This past week I was at the eLearning Guild‘s conference (a great conference, as always), and had a number of learnings, as well as a delightful chance to chat with a whole bunch of people.
One of the great delights was finding out that an individual who had attended my learning game design workshop at a previous eLearning Guild conference was presenting the current status of a game project they were developing. They had done an outstanding job focusing on their goals, and consequently coming up with a compelling scenario that really hit their goals for making an impact on their business. He was very gracious, mentioning the workshop (even the book, and I didn‘t even pay him!), and also demonstrating the difficulties as well as the successes they had. It‘s gratifying to have what you say come to fruition, and to see more people trying to take their elearning to the ‘next level‘.
One interesting thing was that they had to use a side bucket of R&D money to do this, rather than having it being a mainstream activity. It‘s sad that they have to sneak it in, and then hope to get support now that it‘s to a ‘playable‘ stage.
I wonder how many people are finding it difficult to sell games. It‘s amazing to think that the most powerful practice opportunity is hard to justify, but the fact is that people‘s minds are limited. Particularly when one of the things that has been labeled as ‘games‘ is those mindless tarted up drill-and-kills. So you have to play games (ahem), and call it a ‘scenario‘ or (inaccurately) a scenario.

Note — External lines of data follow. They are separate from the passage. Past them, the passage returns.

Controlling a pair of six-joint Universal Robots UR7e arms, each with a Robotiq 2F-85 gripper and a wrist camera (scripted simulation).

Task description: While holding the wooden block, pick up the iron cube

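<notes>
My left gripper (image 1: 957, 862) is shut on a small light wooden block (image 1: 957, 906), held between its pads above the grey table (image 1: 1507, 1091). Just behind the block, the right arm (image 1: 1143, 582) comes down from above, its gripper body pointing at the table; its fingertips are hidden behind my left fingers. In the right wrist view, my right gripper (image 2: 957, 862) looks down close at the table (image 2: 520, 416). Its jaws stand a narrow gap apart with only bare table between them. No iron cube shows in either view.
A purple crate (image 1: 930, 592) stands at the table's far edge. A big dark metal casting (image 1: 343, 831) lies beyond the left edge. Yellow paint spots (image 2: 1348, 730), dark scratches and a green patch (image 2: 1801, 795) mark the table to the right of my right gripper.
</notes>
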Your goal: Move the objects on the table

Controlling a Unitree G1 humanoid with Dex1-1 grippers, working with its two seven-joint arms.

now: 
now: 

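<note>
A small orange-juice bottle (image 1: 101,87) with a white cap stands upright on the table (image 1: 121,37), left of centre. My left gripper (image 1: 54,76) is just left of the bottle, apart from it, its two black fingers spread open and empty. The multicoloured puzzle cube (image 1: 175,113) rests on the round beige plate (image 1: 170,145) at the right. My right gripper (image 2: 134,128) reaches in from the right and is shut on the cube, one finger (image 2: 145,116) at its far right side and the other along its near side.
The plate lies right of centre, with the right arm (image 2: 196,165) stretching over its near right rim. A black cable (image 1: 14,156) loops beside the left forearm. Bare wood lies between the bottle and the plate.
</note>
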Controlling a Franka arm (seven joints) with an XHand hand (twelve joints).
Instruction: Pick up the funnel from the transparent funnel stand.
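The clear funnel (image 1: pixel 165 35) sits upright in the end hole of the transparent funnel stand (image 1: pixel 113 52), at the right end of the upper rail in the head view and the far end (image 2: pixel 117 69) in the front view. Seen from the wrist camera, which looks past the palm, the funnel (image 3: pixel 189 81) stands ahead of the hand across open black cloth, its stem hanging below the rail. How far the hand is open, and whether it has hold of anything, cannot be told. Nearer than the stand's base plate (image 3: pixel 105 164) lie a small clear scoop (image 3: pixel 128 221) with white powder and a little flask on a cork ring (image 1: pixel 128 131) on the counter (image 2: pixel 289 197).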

Which isn‘t inappropriate but I‘d like you to be tuning it to a game for the best learning, not just leaving it a scenario (my terminology is a simulation is just a manipulable model, when you wrap an initial and goal state and a story it‘s a scenario, and when you tune it until it‘s engaging you‘ve got a game).
There were a number of other presentations talking about how to ramp up the engagement of the content, some better than others, but the important thing is that people are now talking more about the emotional content of the learning.